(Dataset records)

Content starts

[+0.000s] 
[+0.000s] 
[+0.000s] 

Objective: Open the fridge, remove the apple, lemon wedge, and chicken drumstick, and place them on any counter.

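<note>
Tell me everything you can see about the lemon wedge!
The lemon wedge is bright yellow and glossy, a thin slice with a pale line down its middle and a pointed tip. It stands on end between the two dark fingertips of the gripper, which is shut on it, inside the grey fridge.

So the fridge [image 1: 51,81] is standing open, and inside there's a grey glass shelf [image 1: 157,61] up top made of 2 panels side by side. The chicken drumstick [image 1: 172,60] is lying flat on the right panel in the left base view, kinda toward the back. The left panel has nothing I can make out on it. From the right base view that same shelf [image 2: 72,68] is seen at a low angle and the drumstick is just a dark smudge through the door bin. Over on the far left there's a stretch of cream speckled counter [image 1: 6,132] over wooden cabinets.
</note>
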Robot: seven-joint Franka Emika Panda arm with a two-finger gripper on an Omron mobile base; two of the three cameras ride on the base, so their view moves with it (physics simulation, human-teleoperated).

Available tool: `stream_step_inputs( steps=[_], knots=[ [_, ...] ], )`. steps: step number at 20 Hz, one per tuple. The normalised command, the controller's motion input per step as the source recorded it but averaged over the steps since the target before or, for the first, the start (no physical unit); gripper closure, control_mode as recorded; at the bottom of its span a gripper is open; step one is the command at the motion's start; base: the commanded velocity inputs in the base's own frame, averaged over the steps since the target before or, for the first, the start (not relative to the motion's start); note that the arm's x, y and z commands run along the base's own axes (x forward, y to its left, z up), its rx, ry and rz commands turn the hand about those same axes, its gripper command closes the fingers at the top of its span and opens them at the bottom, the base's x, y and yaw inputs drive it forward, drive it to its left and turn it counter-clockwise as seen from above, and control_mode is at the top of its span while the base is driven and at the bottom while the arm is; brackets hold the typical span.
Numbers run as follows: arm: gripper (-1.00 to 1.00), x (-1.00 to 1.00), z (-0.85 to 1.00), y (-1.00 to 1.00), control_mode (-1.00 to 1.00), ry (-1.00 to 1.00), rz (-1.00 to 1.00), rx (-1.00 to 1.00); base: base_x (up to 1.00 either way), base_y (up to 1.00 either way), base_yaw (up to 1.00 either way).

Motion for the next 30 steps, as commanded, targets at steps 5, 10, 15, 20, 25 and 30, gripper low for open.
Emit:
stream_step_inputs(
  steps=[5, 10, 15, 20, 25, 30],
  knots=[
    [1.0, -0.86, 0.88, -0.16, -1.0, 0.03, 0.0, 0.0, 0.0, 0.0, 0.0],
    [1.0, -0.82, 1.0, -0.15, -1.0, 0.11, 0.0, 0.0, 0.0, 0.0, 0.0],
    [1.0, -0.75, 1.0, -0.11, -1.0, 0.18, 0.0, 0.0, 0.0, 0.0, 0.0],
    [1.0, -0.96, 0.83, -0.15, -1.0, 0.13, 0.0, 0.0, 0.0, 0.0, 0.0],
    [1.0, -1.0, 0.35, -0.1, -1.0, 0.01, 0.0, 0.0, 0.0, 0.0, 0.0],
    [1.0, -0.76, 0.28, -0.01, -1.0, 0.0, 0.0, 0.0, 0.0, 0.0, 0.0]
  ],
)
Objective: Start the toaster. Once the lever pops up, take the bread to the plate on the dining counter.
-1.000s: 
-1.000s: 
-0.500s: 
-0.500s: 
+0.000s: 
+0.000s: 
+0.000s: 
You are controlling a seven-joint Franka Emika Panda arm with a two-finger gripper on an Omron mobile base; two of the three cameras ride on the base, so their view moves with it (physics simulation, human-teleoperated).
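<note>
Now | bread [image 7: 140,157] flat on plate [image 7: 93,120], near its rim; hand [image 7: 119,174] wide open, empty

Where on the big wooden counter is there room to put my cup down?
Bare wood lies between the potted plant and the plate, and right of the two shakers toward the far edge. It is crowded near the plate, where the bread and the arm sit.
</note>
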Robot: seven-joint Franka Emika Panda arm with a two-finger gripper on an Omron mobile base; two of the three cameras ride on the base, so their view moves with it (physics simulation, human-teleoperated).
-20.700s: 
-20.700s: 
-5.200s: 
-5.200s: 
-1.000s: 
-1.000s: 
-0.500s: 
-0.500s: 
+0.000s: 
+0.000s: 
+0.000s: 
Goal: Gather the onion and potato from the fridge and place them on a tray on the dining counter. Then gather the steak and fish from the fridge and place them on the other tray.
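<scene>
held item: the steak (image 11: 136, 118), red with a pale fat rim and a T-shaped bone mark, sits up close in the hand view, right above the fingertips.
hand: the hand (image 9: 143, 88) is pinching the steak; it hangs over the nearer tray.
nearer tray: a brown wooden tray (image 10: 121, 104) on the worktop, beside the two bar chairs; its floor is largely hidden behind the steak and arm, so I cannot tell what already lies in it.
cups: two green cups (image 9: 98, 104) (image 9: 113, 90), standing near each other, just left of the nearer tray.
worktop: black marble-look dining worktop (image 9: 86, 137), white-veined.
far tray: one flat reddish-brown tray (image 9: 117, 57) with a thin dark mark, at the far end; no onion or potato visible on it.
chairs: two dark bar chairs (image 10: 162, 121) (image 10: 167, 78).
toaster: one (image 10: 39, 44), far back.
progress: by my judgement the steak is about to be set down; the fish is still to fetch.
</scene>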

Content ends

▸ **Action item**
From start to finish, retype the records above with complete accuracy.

▸ **Answer to this problem**
[+0.000s] 
[+0.000s] 
[+0.000s] 

Objective: Open the fridge, remove the apple, lemon wedge, and chicken drumstick, and place them on any counter.

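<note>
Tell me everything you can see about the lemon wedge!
The lemon wedge is bright yellow and glossy, a thin slice with a pale line down its middle and a pointed tip. It stands on end between the two dark fingertips of the gripper, which is shut on it, inside the grey fridge.

So the fridge [image 1: 51,81] is standing open, and inside there's a grey glass shelf [image 1: 157,61] up top made of 2 panels side by side. The chicken drumstick [image 1: 172,60] is lying flat on the right panel in the left base view, kinda toward the back. The left panel has nothing I can make out on it. From the right base view that same shelf [image 2: 72,68] is seen at a low angle and the drumstick is just a dark smudge through the door bin. Over on the far left there's a stretch of cream speckled counter [image 1: 6,132] over wooden cabinets.
</note>
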Robot: seven-joint Franka Emika Panda arm with a two-finger gripper on an Omron mobile base; two of the three cameras ride on the base, so their view moves with it (physics simulation, human-teleoperated).

Available tool: `stream_step_inputs( steps=[_], knots=[ [_, ...] ], )`. steps: step number at 20 Hz, one per tuple. The normalised command, the controller's motion input per step as the source recorded it but averaged over the steps since the target before or, for the first, the start (no physical unit); gripper closure, control_mode as recorded; at the bottom of its span a gripper is open; step one is the command at the motion's start; base: the commanded velocity inputs in the base's own frame, averaged over the steps since the target before or, for the first, the start (not relative to the motion's start); note that the arm's x, y and z commands run along the base's own axes (x forward, y to its left, z up), its rx, ry and rz commands turn the hand about those same axes, its gripper command closes the fingers at the top of its span and opens them at the bottom, the base's x, y and yaw inputs drive it forward, drive it to its left and turn it counter-clockwise as seen from above, and control_mode is at the top of its span while the base is driven and at the bottom while the arm is; brackets hold the typical span.
Numbers run as follows: arm: gripper (-1.00 to 1.00), x (-1.00 to 1.00), z (-0.85 to 1.00), y (-1.00 to 1.00), control_mode (-1.00 to 1.00), ry (-1.00 to 1.00), rz (-1.00 to 1.00), rx (-1.00 to 1.00); base: base_x (up to 1.00 either way), base_y (up to 1.00 either way), base_yaw (up to 1.00 either way).

Motion for the next 30 steps, as commanded, targets at steps 5, 10, 15, 20, 25 and 30, gripper low for open.
Emit:
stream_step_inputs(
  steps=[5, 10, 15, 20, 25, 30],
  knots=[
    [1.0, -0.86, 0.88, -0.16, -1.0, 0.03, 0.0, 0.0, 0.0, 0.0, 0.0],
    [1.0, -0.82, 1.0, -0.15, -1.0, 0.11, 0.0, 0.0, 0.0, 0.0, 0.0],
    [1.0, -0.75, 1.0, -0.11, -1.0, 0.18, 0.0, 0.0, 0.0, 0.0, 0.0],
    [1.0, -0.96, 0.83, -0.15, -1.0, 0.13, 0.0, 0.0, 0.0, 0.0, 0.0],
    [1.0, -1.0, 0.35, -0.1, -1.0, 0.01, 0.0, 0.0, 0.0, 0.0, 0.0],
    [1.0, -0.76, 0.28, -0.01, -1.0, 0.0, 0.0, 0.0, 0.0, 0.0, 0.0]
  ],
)
Objective: Start the toaster. Once the lever pops up, take the bread to the plate on the dining counter.
-1.000s: 
-1.000s: 
-0.500s: 
-0.500s: 
+0.000s: 
+0.000s: 
+0.000s: 
You are controlling a seven-joint Franka Emika Panda arm with a two-finger gripper on an Omron mobile base; two of the three cameras ride on the base, so their view moves with it (physics simulation, human-teleoperated).
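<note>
Now | bread [image 7: 140,157] flat on plate [image 7: 93,120], near its rim; hand [image 7: 119,174] wide open, empty

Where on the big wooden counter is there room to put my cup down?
Bare wood lies between the potted plant and the plate, and right of the two shakers toward the far edge. It is crowded near the plate, where the bread and the arm sit.
</note>
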Robot: seven-joint Franka Emika Panda arm with a two-finger gripper on an Omron mobile base; two of the three cameras ride on the base, so their view moves with it (physics simulation, human-teleoperated).
-20.700s: 
-20.700s: 
-5.200s: 
-5.200s: 
-1.000s: 
-1.000s: 
-0.500s: 
-0.500s: 
+0.000s: 
+0.000s: 
+0.000s: 
Goal: Gather the onion and potato from the fridge and place them on a tray on the dining counter. Then gather the steak and fish from the fridge and place them on the other tray.
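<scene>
held item: the steak (image 11: 136, 118), red with a pale fat rim and a T-shaped bone mark, sits up close in the hand view, right above the fingertips.
hand: the hand (image 9: 143, 88) is pinching the steak; it hangs over the nearer tray.
nearer tray: a brown wooden tray (image 10: 121, 104) on the worktop, beside the two bar chairs; its floor is largely hidden behind the steak and arm, so I cannot tell what already lies in it.
cups: two green cups (image 9: 98, 104) (image 9: 113, 90), standing near each other, just left of the nearer tray.
worktop: black marble-look dining worktop (image 9: 86, 137), white-veined.
far tray: one flat reddish-brown tray (image 9: 117, 57) with a thin dark mark, at the far end; no onion or potato visible on it.
chairs: two dark bar chairs (image 10: 162, 121) (image 10: 167, 78).
toaster: one (image 10: 39, 44), far back.
progress: by my judgement the steak is about to be set down; the fish is still to fetch.
</scene>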

Output for the exercise is now complete.